Dan did not fight back. He was spent, and he refused to harm his son. He loved him-and not in the harsh way a kzintosh sire cared for his kits, but in the unconditional, sacrificial way humans love their children. He tried to hug Schro with his one good arm.
Stop, projected one of the grogs. A mob of weak, emaciated humans pulled Schro off him. Dan just lay there on the cold sand and stones, listening to the surf and the two kzinti’s snarling curses. The sun, 46 Leonis Minoris, was a bleary red eye in the sky, passing judgment. The physical pain was excruciating, but the hurt and emptiness in his core were utterly unbearable.
The ghost of Manslaughter ’s telepath oozed into the void.
“You can’t control us can you?” asked Schro, peering at the inert alien, with feral curiosity.
No. We don’t know why. We believe your shared mental architecture and distinct but overlapping minds are creating a feedback loop we can’t manage. This is very attractive to us, as it is how we exist with each other, but we fear you, especially the two of you, because we can’t control you.
“Kill it! Kill the feeble humans holding you back and kill the ch’rowling thing,” Fraaf’kur pleaded with Schro.

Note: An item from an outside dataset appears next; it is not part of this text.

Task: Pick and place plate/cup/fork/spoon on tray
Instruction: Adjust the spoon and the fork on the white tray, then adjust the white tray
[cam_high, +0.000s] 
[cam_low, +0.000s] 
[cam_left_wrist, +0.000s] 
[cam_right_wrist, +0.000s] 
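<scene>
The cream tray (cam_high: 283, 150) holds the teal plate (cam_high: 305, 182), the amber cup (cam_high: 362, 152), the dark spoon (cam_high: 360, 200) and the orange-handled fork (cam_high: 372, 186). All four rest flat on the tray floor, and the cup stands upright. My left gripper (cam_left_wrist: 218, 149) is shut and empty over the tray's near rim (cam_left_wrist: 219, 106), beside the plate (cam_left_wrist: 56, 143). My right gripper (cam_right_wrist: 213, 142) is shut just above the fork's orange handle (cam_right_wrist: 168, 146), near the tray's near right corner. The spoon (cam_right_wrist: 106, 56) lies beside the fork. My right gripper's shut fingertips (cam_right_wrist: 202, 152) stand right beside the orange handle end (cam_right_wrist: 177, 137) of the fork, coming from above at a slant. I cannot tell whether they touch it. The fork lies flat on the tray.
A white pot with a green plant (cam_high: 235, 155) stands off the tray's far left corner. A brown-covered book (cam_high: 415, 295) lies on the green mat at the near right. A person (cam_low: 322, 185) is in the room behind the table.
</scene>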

He was more afraid of the tzookmas than the clone of the telepath who had killed his crewmates and maimed and marooned him on this miserable planet. “These things are rumored to be devolved descendants of the Slaver race! We’re all defenseless against them!”
Our great mnemonic archives have no memory of this Slaver race. As far as we know, we have always been as we are. We dominated this planet and its simpler organisms for billions of years. We carpeted entire continents in vast reefs, all telepathically linked, but then something happened, our population crashed-either because of disease or unexpected climate change-we were on the decline long before your people arrived.
Dan tried to sit up at this. The small action hurt immensely, but he wanted to face the faceless threat. Blood poured from his arm in buckets, and he knew that if he survived, he would spend at least a month hooked up to an autodoc-the idea of needles horrified him irrationally. When he was finally able to look up from his own gore, he saw the enslaved humans restraining his vicious son. “You say you fear us, but you wield unimaginable power against us…What do you want?”
We hold these beings because we wish to learn from them. We soak up their knowledge, their memories, their experiences. This being, Fraaf’kur, has current information of other worlds, of beings like us; perhaps a related species or a subspecies. We value this more than you can know.